The dissertation can be found in National Library of Vietnam and the
library of Graduate University of Science and Technology.
1
A. INTRODUCTION TO THESIS
1. Graduation, scientific and practical significance of thesis topic
Indenoisoquinoline has some advantages over camptothecin. First,
the DNA cleavage site of NSC314622 (4) is different from that of
camptothecin (1), so it is possible for different cancer resistance. Secondly,
the indoeritol-soluble Top1-DNA complexes of indenoisoquinoline are
more stable. Third, the indenoisoquinoline is chemically stable. Fourthly,
the indenoisoquinoline was less affected by the top1-resistant mutants of
R364H and N722S. Two indenoisoquinolines toxic Top1: indotecan (5),
indimitecan (6), were phase I clinical trials for cancer treatment and are
undergoing Phase II clinical trials.
Figure 1
In addition, research into hybrid compounds is gaining much interest
among researchers, recent studies have shown that hybridizations can
increase activity and some cases avoidance Drug resistance versus one
component.
Thus, the synthesis of new derivatives and cytotoxic activity assays
for the detection of antitoxin-active agents of Topoisomerase 1 is of great
scientific and practical significance. Therefore, we chose to study
"Synthesis and identification biological activity of some
indenoisoquinoline derivatives".
2. The task of the thesis
1. Synthesis of new derivatives of indenoisoquinoline is based on
changes in B ring groups by modifying branching atoms of nitrogen atom
and binding of triazole-containing hybrid compounds.

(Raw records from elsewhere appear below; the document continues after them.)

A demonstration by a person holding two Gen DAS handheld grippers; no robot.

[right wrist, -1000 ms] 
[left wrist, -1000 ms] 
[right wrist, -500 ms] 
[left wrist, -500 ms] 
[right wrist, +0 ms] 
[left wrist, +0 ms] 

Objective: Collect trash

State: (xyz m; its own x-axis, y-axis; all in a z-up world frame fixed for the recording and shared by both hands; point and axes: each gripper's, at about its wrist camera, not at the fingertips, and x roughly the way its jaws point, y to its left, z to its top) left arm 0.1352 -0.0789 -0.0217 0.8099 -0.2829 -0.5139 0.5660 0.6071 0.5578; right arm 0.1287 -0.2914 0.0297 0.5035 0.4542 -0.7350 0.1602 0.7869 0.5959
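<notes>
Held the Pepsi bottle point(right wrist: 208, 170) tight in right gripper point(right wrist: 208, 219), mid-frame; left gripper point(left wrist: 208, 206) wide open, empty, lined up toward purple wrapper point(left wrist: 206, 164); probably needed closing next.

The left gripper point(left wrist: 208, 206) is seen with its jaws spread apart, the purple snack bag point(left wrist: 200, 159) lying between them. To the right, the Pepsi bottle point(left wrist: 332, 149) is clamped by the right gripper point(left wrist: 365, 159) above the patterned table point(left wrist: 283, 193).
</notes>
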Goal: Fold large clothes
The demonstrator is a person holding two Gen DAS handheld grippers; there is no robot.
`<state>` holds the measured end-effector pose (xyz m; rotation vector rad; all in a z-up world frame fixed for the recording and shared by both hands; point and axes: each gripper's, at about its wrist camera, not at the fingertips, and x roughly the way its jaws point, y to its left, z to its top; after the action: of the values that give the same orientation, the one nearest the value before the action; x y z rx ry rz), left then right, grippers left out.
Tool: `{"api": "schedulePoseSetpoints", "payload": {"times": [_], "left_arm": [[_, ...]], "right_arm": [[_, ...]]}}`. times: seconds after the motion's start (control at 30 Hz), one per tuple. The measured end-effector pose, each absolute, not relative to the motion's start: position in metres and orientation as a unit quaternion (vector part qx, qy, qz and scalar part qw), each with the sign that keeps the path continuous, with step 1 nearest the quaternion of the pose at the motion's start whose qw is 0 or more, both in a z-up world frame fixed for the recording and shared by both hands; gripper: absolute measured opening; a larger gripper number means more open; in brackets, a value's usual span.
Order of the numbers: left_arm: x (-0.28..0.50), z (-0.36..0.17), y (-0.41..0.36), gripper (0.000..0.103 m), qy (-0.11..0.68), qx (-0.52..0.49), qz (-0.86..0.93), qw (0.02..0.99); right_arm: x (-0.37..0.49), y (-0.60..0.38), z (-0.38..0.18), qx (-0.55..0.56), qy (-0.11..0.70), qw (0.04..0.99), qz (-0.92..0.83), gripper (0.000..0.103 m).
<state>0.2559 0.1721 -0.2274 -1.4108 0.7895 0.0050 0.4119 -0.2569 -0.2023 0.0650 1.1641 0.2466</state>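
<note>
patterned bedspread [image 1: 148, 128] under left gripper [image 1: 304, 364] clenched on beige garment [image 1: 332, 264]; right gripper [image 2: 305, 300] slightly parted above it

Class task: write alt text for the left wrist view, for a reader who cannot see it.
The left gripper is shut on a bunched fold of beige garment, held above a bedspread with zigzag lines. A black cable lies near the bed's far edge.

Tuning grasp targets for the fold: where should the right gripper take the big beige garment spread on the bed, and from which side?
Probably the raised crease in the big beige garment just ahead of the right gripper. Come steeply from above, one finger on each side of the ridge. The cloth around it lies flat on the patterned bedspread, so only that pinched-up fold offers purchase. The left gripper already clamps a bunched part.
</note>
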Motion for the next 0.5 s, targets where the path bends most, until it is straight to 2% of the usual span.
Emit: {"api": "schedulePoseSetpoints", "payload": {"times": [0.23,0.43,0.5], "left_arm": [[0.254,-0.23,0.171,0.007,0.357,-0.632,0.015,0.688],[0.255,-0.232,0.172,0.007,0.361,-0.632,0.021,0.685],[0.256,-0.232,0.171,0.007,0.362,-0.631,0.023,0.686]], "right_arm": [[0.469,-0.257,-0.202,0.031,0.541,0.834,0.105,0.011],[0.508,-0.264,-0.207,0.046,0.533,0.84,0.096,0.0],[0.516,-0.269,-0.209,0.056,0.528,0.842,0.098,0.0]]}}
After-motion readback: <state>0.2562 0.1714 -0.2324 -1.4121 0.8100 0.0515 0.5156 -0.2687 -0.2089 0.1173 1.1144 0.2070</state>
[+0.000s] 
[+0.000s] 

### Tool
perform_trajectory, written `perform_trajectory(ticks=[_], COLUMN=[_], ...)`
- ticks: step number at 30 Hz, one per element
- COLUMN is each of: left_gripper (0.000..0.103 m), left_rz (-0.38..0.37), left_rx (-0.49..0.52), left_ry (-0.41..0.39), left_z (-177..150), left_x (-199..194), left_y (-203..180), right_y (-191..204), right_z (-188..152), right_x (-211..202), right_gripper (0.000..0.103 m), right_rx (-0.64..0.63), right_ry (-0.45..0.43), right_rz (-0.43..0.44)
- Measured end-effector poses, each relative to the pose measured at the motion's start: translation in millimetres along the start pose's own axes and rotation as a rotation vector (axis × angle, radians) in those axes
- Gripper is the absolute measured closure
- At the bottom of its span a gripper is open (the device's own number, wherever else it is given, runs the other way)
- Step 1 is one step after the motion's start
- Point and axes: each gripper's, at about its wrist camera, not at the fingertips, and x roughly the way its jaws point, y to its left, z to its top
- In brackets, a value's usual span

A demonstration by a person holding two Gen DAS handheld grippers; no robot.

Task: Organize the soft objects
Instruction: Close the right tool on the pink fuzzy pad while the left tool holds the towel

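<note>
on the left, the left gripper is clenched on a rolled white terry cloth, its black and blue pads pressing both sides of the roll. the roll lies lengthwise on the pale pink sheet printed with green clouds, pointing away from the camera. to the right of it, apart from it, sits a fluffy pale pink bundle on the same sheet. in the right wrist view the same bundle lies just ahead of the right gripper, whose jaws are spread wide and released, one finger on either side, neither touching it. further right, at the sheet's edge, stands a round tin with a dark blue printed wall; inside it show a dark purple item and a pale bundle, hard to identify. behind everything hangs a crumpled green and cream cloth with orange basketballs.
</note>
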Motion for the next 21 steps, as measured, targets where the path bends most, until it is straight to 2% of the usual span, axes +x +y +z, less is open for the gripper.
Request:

2. Synthesis of new derivatives of indenoisoquinoline based on the
change of substituents in D ring with metoxyl groups or methylendioxy.
Simultaneously change the substituents on B ring through the triazole
bridge by click reaction.
3. Tested for anti-cancer activity of synthetic compounds
2
3. The contribution of the thesis
1. Successfully synthesized 41 new indenoisoquinoline compounds.
2. The estimated tumorigenic activity of 45 indenoisoquinoline
compounds on two epithelial (KB) and liver (Hep-G2) cell lines, 26
of which are highly pathogenic There are 12 compounds exhibiting
strong cytotoxic cytotoxic activity with IC50 <10 μM.
3. In 45 compounds, there are four indenoisoquinoline compounds with
IC50 value equivalent to the Ellipticine standard: 142a, 142m, 142n,
149.
4. In 45 compounds, there are four indenoisoquinoline compounds had
IC50 value higher than the Ellipticine standard: 142l, 145, 148b, 148d.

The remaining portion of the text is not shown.